Prompt | Could the lines from the top of the material to the line that contains "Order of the" be retyped exactly, both included and pictures omitted?

Records for the exercise |
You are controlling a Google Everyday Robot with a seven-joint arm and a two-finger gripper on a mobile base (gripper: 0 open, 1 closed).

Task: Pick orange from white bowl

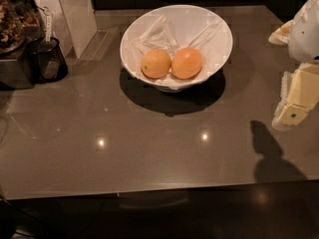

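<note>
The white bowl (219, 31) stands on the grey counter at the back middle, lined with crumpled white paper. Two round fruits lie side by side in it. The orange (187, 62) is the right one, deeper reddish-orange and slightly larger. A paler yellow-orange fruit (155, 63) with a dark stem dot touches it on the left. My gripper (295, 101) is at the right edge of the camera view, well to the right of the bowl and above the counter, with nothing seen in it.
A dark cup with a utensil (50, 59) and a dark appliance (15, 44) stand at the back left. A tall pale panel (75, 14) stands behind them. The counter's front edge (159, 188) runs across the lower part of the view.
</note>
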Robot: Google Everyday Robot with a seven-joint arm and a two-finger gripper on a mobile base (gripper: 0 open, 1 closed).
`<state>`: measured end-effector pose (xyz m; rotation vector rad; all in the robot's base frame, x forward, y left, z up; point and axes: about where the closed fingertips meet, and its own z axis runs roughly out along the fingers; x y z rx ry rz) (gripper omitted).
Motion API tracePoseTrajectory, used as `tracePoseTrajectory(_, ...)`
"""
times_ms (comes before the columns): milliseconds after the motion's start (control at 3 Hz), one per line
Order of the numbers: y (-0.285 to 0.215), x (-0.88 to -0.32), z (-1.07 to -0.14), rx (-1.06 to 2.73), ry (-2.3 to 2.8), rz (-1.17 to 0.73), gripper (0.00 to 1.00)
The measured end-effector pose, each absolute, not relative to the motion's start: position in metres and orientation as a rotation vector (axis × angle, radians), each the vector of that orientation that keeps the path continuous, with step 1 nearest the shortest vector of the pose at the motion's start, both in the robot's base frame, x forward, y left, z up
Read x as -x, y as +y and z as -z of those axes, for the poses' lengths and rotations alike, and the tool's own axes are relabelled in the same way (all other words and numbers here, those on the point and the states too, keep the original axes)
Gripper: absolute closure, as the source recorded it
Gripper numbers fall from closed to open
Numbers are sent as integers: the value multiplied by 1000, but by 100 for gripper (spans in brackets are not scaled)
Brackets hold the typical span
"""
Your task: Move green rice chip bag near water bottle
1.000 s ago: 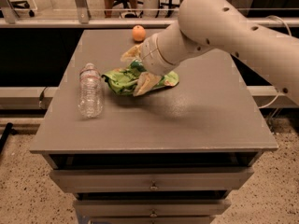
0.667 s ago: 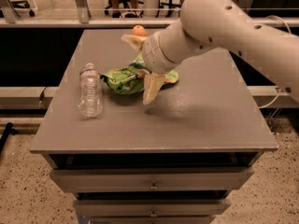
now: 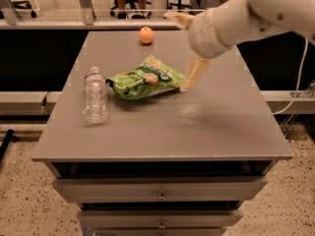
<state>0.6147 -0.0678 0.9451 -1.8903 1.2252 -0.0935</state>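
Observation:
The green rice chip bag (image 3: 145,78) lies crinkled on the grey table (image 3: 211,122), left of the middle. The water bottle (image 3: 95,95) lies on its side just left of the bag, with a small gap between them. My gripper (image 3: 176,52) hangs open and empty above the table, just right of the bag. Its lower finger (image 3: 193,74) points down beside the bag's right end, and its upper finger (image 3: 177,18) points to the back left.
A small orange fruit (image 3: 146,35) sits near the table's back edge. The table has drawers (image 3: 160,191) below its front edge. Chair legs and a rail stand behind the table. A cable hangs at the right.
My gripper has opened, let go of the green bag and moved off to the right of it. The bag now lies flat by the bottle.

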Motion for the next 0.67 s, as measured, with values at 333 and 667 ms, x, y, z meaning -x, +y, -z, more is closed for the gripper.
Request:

Response to the task |
You are controlling a Google Everyday Robot with a seven-joint arm and a two-finger gripper on a mobile base (gripper: 0 open, 1 closed).

Task: Pick orange from white bowl


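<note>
The white bowl (219, 31) stands on the grey counter at the back middle, lined with crumpled white paper. Two round fruits lie side by side in it. The orange (187, 62) is the right one, deeper reddish-orange and slightly larger. A paler yellow-orange fruit (155, 63) with a dark stem dot touches it on the left. My gripper (295, 101) is at the right edge of the camera view, well to the right of the bowl and above the counter, with nothing seen in it.
A dark cup with a utensil (50, 59) and a dark appliance (15, 44) stand at the back left. A tall pale panel (75, 14) stands behind them. The counter's front edge (159, 188) runs across the lower part of the view.
</note>
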Robot: Google Everyday Robot with a seven-joint arm and a two-finger gripper on a mobile base (gripper: 0 open, 1 closed).
`<state>`: measured end-effector pose (xyz m; rotation vector rad; all in the robot's base frame, x forward, y left, z up; point and axes: about where the closed fingertips meet, and its own z axis runs roughly out along the fingers; x y z rx ry rz) (gripper omitted).
Motion API tracePoseTrajectory, used as `tracePoseTrajectory(_, ...)`
"""
times_ms (comes before the columns): milliseconds after the motion's start (control at 3 Hz), one per line
Order of the numbers: y (-0.285 to 0.215), x (-0.88 to -0.32), z (-1.07 to -0.14), rx (-1.06 to 2.73), ry (-2.3 to 2.8), rz (-1.17 to 0.73), gripper (0.00 to 1.00)

This completes the required output.